Pick each line containing "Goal" out of the records.

EXERCISE MATERIALS section start

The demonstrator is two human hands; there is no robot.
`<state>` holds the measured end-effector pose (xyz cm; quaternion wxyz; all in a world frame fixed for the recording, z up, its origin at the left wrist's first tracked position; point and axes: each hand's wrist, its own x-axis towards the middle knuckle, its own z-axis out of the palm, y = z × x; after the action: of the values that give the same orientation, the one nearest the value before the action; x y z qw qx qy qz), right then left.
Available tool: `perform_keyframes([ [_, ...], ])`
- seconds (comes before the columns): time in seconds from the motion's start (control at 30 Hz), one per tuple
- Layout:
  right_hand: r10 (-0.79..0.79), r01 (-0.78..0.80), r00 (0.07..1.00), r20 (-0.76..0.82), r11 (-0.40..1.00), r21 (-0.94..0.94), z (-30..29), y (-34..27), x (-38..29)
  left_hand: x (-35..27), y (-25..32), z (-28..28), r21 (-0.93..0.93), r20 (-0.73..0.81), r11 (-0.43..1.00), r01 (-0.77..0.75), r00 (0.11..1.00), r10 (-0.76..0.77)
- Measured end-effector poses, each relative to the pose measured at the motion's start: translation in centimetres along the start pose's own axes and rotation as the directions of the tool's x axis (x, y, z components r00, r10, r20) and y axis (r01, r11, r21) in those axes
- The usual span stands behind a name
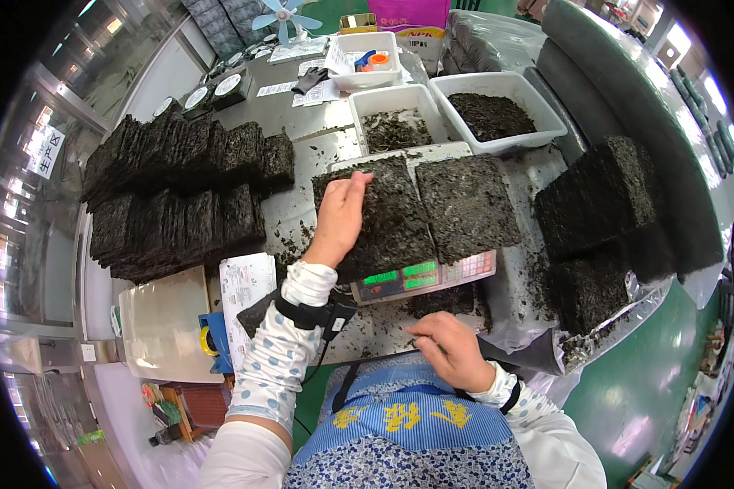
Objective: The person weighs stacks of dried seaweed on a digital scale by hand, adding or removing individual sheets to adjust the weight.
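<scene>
My left hand (341, 211) rests on the left edge of a dark dried seaweed sheet or stack (382, 226), its fingertips turned away from view. I cannot tell whether it grips the edge. A second squarish piece of dried seaweed (467, 208) lies to the right, and both cover most of a digital scale (486, 263). The scale's green displays and keys show below them. Nearer to me, my right hand (451, 348) hovers by the front edge of the table, fingers loosely bent and thumb apart, with nothing seen in it. Dark seaweed (443, 301) lies just beyond it.
Tall seaweed stacks (177, 226) stand at left, more stacks (593, 195) at right. Two white bins (358, 101) (495, 147) behind the scale contain seaweed scraps. A blue tape dispenser (220, 345) sits near the front left edge. A small fan (283, 18) stands at the back.
</scene>
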<state>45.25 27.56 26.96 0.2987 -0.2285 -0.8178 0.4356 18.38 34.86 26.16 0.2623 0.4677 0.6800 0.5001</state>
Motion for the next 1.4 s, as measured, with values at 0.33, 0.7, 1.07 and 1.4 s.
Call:
perform_keyframes([
  [0.33,0.152,-0.177,0.823,-0.547,0.984,0.006,-10.5,9.2,-0.3,-1.1,4.8,-1.8,-0.398,0.138,0.916,0.057,0.99,-0.002],
  [0.7,0.477,-0.587,0.748,-0.462,0.8,-0.124,-15.0,22.4,8.4,2.3,2.8,-1.4,-0.128,0.03,0.99,0.066,0.998,-0.063],
  [1.07,0.616,-0.392,0.733,-0.29,0.731,0.559,-17.0,19.3,4.9,-2.2,-4.0,-6.4,-0.31,0.135,0.876,0.369,0.929,-0.343],
  [1.4,0.313,-0.395,0.884,-0.348,0.897,-0.196,0.0,13.7,14.3,-2.6,-3.7,-2.5,-0.449,0.15,0.782,0.432,0.899,-0.411],
])
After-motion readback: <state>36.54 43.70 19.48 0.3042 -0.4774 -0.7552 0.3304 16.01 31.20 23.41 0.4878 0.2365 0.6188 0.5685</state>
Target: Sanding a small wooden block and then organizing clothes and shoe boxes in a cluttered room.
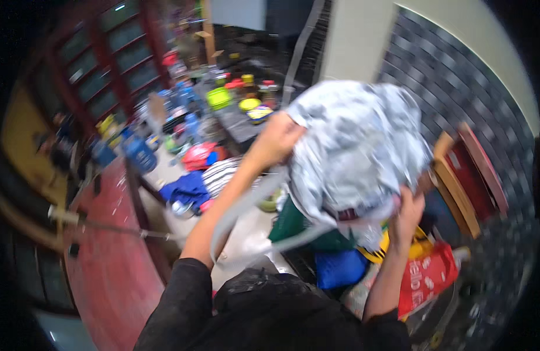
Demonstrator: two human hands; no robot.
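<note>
A bulky, crumpled bundle in white and grey, a bag or cloth, is held up in front of me. My left hand grips its left edge. Lower down on the opposite side, my right hand has hold of its rim, beside some clear plastic. A long grey strap loops down from the bundle past my left forearm. Motion blur hides the finer detail, and the contents are mostly out of sight. Below lie a dark green bag and a blue bundle.
A red wooden table stands to the left. Bottles, blue jugs and clothes clutter the floor. Jars and tubs crowd a dark counter. A red bag and wooden furniture are at right. People are far left.
</note>
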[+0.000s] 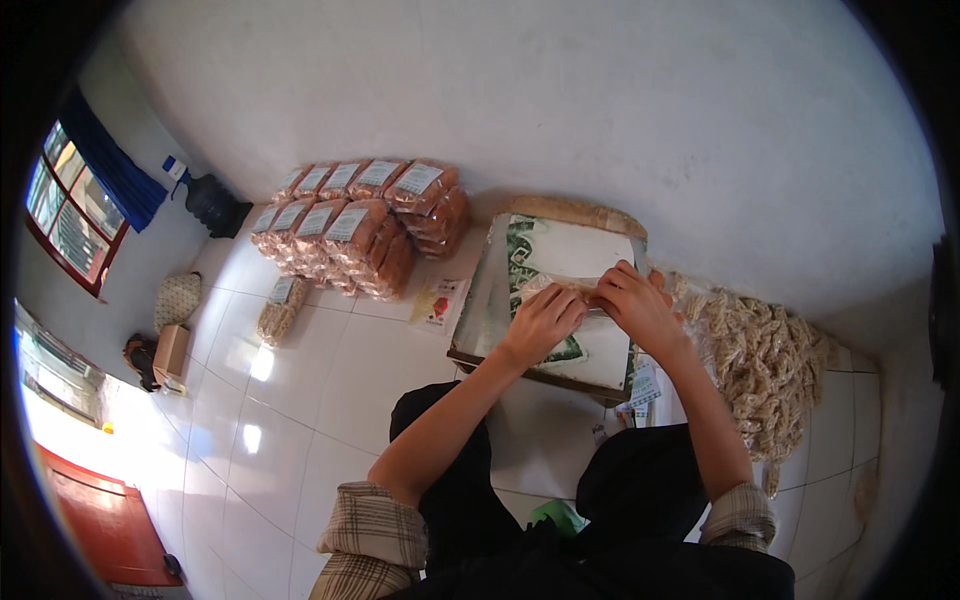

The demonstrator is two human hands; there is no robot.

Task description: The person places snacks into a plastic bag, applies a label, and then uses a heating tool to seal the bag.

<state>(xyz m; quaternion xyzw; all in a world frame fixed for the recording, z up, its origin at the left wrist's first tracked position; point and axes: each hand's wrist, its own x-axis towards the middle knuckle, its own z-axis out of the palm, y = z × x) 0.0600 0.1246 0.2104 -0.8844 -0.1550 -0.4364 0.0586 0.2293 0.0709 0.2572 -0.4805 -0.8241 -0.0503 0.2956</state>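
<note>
My left hand and my right hand meet over a low table with a worn white-and-green printed top. Between their fingers is a clear plastic packet, pinched from both sides. Its contents are mostly hidden by my fingers. Against the table's right side lies a large heap of beige, twisted pieces in clear plastic. Printed labels lie below the table's right front corner, near my right forearm.
Stacked, labelled packs of reddish-brown goods stand by the wall. A single beige labelled pack and a printed plastic bag lie on the tiled floor. Farther left are a cardboard box and a dark water jug.
</note>
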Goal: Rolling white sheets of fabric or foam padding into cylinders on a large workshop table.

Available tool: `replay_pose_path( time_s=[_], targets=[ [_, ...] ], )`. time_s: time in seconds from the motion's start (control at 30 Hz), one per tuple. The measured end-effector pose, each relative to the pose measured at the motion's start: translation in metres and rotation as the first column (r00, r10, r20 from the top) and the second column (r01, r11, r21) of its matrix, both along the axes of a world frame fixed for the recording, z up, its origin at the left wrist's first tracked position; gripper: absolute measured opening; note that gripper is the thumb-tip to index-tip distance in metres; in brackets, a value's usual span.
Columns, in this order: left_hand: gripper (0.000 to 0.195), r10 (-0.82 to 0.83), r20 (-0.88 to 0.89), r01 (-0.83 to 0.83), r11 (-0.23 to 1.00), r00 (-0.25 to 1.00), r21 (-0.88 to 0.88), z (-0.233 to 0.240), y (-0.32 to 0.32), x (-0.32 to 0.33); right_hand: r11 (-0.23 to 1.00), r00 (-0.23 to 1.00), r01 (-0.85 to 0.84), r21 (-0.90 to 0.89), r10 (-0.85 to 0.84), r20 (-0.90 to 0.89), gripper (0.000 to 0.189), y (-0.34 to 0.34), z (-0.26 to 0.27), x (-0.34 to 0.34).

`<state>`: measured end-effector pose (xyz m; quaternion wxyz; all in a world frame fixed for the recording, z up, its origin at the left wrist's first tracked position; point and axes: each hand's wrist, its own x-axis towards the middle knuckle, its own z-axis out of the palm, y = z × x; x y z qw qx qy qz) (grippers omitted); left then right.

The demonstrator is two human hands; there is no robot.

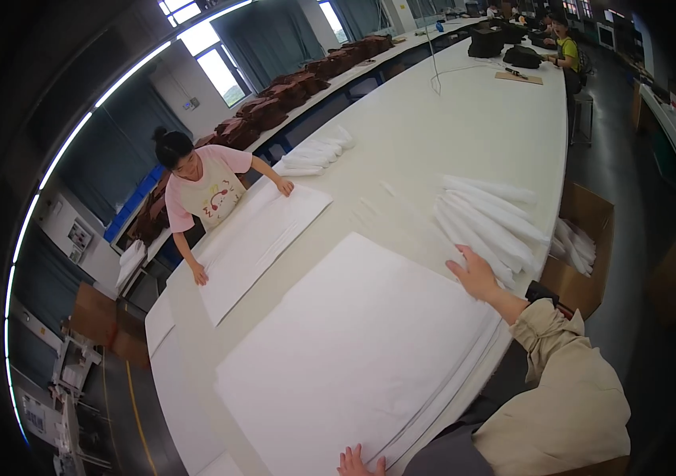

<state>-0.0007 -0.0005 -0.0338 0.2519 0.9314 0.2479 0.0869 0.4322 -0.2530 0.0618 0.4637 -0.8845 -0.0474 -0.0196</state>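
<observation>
A stack of large white sheets (338, 351) lies flat in front of me on a long pale table. At its near edge my left hand (363, 462) rests with spread fingers, partly cut off by the bottom of the picture. My right hand (477, 275) is over the stack's far right corner, fingers apart and nothing plainly held. Just beyond that hand lies a fanned row of white folded or rolled bundles (486, 223), perhaps of thin sheet material. Faint, blurred translucent streaks (388, 205) show on the tabletop left of the bundles.
Across the table (397, 143) a person (207, 178) has both hands on another white sheet stack (266, 250). More white bundles (317, 153) lie beyond. A cardboard box (581, 285) with white material stands by the right edge. Dark bundles (486, 43) and another person (568, 53) are farther off.
</observation>
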Motion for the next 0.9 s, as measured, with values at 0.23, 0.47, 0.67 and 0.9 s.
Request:
replay_pose_path(
  time_s=[0.23,0.47,0.67,0.9],
  targets=[
    [0.073,0.043,-0.153,-0.049,0.998,0.987,-0.039,-0.017,-0.001,-0.003,0.691,0.977,0.168,-0.703,-0.21,0.027,0.062,-0.124,0.005,0.086],
    [0.049,0.045,-0.065,-0.039,0.994,0.997,0.098,-0.015,0.002,-0.004,0.804,0.777,0.319,-0.502,0.081,0.625,0.05,-0.082,-0.038,0.051],
    [0.019,-0.061,0.163,0.013,0.959,0.985,0.282,-0.006,0.021,-0.01,0.76,0.761,-0.623,-0.182,0.644,0.081,0.018,0.04,-0.067,-0.087],
    [0.01,-0.022,0.22,-0.017,0.984,0.975,0.175,0.0,0.02,-0.007,0.51,0.513,-0.858,0.053,0.854,0.084,0.023,0.132,-0.07,-0.202]
  ],
)
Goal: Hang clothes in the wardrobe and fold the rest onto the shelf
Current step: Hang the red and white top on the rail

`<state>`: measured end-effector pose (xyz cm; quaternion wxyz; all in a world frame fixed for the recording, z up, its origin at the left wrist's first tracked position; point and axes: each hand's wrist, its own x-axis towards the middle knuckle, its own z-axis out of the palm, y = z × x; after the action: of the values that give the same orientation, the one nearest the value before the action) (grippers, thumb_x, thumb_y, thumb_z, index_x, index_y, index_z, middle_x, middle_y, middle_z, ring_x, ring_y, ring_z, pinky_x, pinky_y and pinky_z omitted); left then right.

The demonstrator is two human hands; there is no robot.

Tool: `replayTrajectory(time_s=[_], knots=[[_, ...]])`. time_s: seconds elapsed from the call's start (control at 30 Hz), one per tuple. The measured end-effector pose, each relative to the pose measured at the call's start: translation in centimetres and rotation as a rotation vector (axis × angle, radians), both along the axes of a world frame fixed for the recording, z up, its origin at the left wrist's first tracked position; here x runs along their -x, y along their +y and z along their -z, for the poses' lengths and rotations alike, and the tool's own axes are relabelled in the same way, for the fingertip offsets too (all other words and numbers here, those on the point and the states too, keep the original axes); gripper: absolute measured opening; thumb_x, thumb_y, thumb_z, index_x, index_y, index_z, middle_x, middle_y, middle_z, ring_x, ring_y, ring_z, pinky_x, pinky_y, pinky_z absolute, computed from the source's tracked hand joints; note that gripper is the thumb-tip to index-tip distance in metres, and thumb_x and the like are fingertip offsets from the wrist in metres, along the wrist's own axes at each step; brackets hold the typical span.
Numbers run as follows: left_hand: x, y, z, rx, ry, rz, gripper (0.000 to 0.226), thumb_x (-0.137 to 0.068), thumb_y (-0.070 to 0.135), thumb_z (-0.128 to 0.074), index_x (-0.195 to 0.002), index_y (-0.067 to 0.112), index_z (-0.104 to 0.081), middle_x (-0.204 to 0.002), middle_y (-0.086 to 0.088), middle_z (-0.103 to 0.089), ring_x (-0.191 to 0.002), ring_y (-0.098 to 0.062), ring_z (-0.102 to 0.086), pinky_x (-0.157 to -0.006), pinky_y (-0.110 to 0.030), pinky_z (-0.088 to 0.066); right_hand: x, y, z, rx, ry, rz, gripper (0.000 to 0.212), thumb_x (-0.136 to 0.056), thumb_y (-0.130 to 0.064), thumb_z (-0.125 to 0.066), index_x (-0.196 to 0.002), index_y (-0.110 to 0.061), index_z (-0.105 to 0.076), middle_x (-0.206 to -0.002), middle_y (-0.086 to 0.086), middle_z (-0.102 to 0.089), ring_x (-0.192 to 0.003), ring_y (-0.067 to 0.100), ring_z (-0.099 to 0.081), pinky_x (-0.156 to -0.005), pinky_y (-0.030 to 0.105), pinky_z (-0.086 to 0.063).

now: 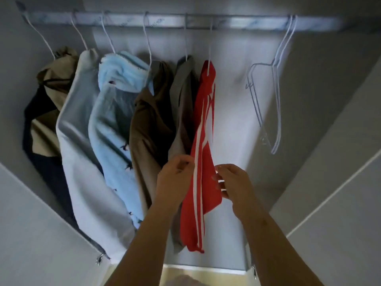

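White-panelled wardrobe [329, 131]; grey metal rail [237, 21] across top. Five limp garments [115, 120] on wire hangers, left. Smooth red garment [206, 182], white-striped, hangs mid-rail. Two bare wire hangers [276, 100], right. Its lower folds pinched by left hand [175, 178] and right hand [233, 182], fingers curled.

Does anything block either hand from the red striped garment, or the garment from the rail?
Nothing visible. The left hand and right hand are on the red striped garment, which already hangs on the rail by a white hanger.

Both bare forearms raised, left hand [175, 178] and right hand [233, 184] close together (fingers curled, pinching)
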<state>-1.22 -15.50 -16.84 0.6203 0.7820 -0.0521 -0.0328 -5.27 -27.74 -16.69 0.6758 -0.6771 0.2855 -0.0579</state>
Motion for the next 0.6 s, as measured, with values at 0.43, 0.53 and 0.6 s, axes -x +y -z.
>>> replayTrajectory(time_s=[0.43,0.53,0.6], knots=[[14.2,1.4,6.9,-0.139,0.355,0.276,0.015,-0.093,0.016,-0.053,-0.083,0.026,-0.057,-0.095,0.001,-0.059,-0.075,-0.009,-0.055,-0.054,-0.012,-0.041,16.2,2.9,7.8,-0.122,0.186,0.117,0.014,-0.093,-0.017,-0.053,-0.080,-0.014,-0.059,-0.071,0.003,-0.061,-0.057,0.012,-0.052,-0.051,0.019,-0.040],[15.8,1.6,7.4,-0.194,0.363,0.363,0.015,-0.093,0.019,-0.055,-0.081,0.028,-0.057,-0.092,0.006,-0.060,-0.071,-0.006,-0.057,-0.055,-0.012,-0.041,19.3,3.8,8.3,-0.128,0.212,0.209,0.013,-0.092,-0.016,-0.053,-0.081,-0.015,-0.059,-0.071,0.003,-0.061,-0.055,0.012,-0.050,-0.048,0.019,-0.037],[17.0,2.3,7.5,-0.213,0.366,0.440,0.014,-0.092,0.021,-0.055,-0.081,0.029,-0.058,-0.088,0.008,-0.061,-0.065,-0.003,-0.058,-0.053,-0.011,-0.043,21.4,4.7,8.6,-0.153,0.217,0.300,0.012,-0.091,-0.016,-0.053,-0.082,-0.013,-0.060,-0.070,0.003,-0.061,-0.053,0.013,-0.048,-0.049,0.020,-0.036]])
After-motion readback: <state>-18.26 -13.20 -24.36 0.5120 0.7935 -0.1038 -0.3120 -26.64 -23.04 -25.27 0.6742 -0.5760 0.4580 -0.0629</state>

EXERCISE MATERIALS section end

RESPONSE TO THIS EXERCISE:
Goal: Rolling white sheets of fabric or foam padding into cylinders on a large workshop table.
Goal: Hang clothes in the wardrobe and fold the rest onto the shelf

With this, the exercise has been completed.